Pope Francis, Employment, And The Balance Sheet
“That [38 Euros] is what the people who died were being paid. This is called slave labour,” he said. “Today in the world this slavery is being committed against something beautiful that God has given us – the capacity to create, to work, to have dignity. How many brothers and sisters find themselves in this situation!
“Not paying fairly, not giving a job because you are only looking at balance sheets, only looking at how to make a profit. That goes against God!
“There are many people who want to work but cannot. When a society is organised in a way that not everyone is given the chance to work, that society is not just.”
Another faux pas from the Pontiff and, alas, one which shows an amount of superficiality and shallow thinking that cannot but greatly alarm.
The start is good, with the Pope rightly lamenting the exploitation to which too many are still exposed, most notably in the Third World. One could discuss at length to which extent the decolonisation is responsible for it, but there is no denying the Holy Father expresses here a perfectly legitimate concern. The fraud on the pay is a sin that cries to Heaven for vengeance, and I am unable to see how shameless exploitation of a situation of great need would not amount to it.
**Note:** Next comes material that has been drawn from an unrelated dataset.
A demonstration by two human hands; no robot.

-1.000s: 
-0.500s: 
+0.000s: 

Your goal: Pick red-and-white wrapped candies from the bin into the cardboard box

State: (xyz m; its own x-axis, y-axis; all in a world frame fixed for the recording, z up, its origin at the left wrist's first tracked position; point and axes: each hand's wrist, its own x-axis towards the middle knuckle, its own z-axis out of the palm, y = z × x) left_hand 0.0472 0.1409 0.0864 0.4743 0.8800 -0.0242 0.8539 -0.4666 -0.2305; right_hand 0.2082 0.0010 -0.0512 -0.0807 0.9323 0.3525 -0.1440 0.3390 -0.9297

Where the Pontiff derails in an embarrassing manner – and you see all the difference with a refined thinker like his predecessor – is in the easy populism, sweeping generalisations and general anti-Capitalist sentiment with which he builds on the premise. These slips into easy populism show a mediocrity of reasoning that would rapidly kill even the prospects of a Labour politician. Decidedly, this Pope bears all the marks of the Jesuit from South America.
The first one is the slip with the balance sheet. Every company who wants to survive looks at the balance sheet first, second and third. Those who don’t, fail. Prudence in expensive decisions – like the one whether to hire – is the Alpha and Omega in a company’s success. This prudence, this insisted looking at the balance sheet, is what makes companies and all their stakeholders – shareholders, employees, clients, & Co. – also thrive. When the Pope blames companies who “look only at the balance sheet” he is certainly not thinking at sweat shops in Sri Lanka, but rather at Capitalism as an economic phenomenon, because here he is not complaining about exploitation, but about decisions from which the life itself of a company depends.
What else should a company look at, one would want to ask the Pontiff, if not at the balance sheet? If General Electric were to say “come on, let us hire one person we don’t need for ten we do; we can’t look only at the balance sheet after all”, how long does the Pontiff think General Electric would survive? And where does he think would be the profit if this company were, in the long term, to whither and then die? Will, then, this “not looking only at the balance sheet” be very profitable to the hundreds of thousands of families deprived of one, or all income? Make no mistake, this is nothing resembling Catholicism: third is third-rate Peronism of the kind that causes hyperinflation, widespread misery and military coups.
Then there is the other pearl, the one with the unjust society that does not give work. What the Pope says is that if a society fails to ensure full employment, this society – and the economic system it uses – is unjust.
Where I hail from, this is called diritto al lavoro, meant as “right to be employed by someone”. The decade-long flag of the Italian Communist Party, this most cretinous slogan has been for decades the epitome of everything that is absurd, albeit it clearly aimed at something positively evil but not at all absurd: communism.
Now as then, the stupid readily believe such crap, as the idea that work be something they just have an entitlement to is very appealing to them. This goes, in my experience, together with another observation: that those so ready to talk about their right to have a job aren’t generally very noted for their desire to work hard, and vice versa. I wonder if there is a link?
Now, I do not want to say Vatican populism in matters of employment has started with this Pope; but it is fair to say such South-American whiffs of Anti-Capitalism are fairly new not only in the virulence of the attack, but most importantly in the incredible superficiality of the delivery. This isn’t even parish priest level; this is incompetent parish priest level, and frankly gives ground – not for the first time – that this is by far not the smart brain that was sold to us. Smart people are smart even when they go around sloganeering. This one tried to swim once where he can’t touch, and almost drowned.
This is what happens when the Cardinals pick as Pope a Jesuit from South America. Mark my words, this Papacy won’t be any fun. Except, of course, for those blessed by a strong sense of humour and able too see the Pope’s exploits sub specie aeternitatis.